Other changes created by the new uniform defamation laws include limits on the maximum payout available, limitation periods for defamation, and formal recognition to any apologies made by the wrongful party.

Wrongful life
A wrongful life claim is one in which a child plaintiff brings an action against a doctor who negligently diagnosed the plaintiff's mother. Usually, the doctor failed to diagnose rubella during the first trimester, for which there is no cure and which will inevitably cause profound disabilities in the unborn child. Had the mother been correctly diagnosed, she would have exercised her legal right to abortion.

In May 2006, the majority of the High Court rejected wrongful life, refusing to accept that life can be considered a compensable harm. This means that children who are born disabled as a result of a doctor's (admitted) negligence cannot claim damages. Parents are able to pursue 'wrongful birth' claims if the child (disabled or not) is the outcome of a negligently performed sterilisation procedure. However, since the Civil Liability Act, they cannot recover the costs of raising the child in New South Wales.

 Litigation 
Tort law occupies much of the time of the various Magistrates, Local, District and County Courts and a substantial proportion of the time of the Supreme Courts of each of the states and territories. In addition, there are numerous specialist tribunals dealing with workers' compensation and other cases. Road accident victims are far more likely to make claims and receive tort compensation than any other group This predominance is due not so much to the law of torts, but the fact that liability insurance is compulsory by statute in all Australian states.

 Historical context of legislative reform 

 1900s 
Since the common law evolves slowly, legislative intervention has been necessary to keep torts in pace with social needs. The Workmen's Compensation legislation from 1897 is the most potent example of the necessity of tort reform. The combination of (a) increased risks for workers during industrialisation, and; (b) the refusal by common law courts to place the costs of workplace accidents on employers; forced parliaments to redress the defects and shift the costs of industrial accidents back to employers. Legislation such as the Trade Practices Act 1974'' and the state Fair Trading Acts also impinged upon the traditional tort rules in commercial and property areas.

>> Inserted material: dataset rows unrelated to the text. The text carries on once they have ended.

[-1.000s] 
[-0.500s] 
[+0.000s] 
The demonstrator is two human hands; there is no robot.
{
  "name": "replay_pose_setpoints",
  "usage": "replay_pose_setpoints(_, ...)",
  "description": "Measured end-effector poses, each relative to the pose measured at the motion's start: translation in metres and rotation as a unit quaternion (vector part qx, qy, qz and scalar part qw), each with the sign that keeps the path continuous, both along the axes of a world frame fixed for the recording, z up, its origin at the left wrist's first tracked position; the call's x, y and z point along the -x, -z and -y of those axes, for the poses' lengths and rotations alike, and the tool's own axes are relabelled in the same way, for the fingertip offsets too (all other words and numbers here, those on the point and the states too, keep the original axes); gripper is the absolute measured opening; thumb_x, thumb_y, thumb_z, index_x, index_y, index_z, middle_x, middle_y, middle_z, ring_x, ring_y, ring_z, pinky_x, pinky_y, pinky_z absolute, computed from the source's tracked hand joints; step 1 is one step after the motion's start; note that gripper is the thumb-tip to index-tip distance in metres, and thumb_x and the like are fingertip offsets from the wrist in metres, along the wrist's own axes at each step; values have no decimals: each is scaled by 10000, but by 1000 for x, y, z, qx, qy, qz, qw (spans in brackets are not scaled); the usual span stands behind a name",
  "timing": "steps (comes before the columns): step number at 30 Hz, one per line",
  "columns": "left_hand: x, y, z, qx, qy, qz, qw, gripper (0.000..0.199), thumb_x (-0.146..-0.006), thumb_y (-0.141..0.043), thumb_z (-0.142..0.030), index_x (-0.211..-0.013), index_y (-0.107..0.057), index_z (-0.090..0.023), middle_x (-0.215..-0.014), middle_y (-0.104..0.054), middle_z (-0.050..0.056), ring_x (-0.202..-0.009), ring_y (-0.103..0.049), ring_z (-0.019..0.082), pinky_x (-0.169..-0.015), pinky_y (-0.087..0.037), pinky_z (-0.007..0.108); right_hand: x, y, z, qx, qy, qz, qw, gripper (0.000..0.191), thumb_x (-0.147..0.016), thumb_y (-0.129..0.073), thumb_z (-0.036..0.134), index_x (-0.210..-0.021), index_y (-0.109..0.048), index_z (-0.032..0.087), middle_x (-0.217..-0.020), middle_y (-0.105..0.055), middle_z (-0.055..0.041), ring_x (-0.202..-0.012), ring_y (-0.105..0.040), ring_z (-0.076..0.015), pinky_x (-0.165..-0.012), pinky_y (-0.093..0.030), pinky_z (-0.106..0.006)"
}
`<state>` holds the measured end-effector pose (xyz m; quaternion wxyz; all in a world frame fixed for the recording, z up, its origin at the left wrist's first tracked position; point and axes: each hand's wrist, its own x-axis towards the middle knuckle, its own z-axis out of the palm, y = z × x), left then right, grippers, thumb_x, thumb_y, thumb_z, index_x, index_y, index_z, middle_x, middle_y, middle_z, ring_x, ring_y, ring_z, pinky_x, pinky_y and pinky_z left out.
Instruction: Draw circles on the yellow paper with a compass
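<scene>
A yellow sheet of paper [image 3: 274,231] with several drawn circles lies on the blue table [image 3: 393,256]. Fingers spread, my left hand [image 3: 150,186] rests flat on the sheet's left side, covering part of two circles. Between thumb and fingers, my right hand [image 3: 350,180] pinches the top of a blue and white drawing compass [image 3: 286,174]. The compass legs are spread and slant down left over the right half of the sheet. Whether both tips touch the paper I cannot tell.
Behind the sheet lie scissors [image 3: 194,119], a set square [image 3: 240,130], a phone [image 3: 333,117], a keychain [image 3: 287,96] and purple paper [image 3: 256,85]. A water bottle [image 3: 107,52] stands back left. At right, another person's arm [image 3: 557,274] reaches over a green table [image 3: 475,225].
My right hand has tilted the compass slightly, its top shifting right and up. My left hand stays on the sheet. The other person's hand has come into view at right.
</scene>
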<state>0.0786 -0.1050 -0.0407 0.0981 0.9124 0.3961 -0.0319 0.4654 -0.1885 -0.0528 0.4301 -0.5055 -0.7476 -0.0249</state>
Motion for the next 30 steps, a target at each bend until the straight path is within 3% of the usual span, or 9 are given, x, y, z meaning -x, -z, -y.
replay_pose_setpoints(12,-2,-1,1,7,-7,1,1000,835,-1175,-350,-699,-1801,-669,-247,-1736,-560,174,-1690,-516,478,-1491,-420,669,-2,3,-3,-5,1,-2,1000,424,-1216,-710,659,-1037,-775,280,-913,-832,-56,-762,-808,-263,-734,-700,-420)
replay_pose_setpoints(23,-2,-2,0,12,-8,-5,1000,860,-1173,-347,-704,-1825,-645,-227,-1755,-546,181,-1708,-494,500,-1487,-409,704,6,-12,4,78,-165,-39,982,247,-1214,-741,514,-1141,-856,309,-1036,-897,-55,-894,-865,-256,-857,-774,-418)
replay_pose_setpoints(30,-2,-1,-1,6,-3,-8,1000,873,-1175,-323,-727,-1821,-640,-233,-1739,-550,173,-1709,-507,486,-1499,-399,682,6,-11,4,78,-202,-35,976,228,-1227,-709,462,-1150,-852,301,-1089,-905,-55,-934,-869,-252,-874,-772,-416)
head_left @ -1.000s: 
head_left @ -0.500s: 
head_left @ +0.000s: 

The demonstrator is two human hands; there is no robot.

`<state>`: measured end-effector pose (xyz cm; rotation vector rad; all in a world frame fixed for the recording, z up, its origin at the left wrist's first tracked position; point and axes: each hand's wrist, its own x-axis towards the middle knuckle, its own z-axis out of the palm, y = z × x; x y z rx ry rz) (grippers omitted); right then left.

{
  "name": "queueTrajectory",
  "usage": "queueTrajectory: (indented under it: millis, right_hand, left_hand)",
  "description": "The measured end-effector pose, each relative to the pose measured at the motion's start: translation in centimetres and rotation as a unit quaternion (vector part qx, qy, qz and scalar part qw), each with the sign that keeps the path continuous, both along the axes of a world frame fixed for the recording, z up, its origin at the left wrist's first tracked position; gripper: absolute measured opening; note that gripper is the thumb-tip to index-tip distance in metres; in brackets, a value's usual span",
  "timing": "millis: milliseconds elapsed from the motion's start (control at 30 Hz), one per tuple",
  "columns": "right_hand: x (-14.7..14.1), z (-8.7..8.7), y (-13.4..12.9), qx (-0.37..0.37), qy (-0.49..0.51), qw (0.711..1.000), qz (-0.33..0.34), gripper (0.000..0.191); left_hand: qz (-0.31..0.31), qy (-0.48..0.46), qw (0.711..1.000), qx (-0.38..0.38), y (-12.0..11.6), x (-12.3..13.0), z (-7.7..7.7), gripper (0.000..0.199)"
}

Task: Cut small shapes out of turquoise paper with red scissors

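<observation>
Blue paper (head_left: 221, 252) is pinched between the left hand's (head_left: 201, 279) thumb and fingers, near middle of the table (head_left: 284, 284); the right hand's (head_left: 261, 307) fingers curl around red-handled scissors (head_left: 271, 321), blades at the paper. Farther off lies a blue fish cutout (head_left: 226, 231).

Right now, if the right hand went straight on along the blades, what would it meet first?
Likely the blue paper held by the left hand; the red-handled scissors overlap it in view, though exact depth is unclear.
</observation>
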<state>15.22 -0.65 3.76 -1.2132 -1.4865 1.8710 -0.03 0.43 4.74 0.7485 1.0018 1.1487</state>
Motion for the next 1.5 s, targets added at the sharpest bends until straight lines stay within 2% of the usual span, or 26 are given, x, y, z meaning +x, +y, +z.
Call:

From the early 1980s legislative intervention attempted to reduce the high volume of litigation involving motor vehicle and industrial accidents. Parallel to the rise of Thatcherism in the United Kingdom, in all Australian states common law torts were significantly modified. Speedy "no fault" compensation was made available to workers and victims of motor vehicle accidents in Tasmania, Victoria and the Northern Territory.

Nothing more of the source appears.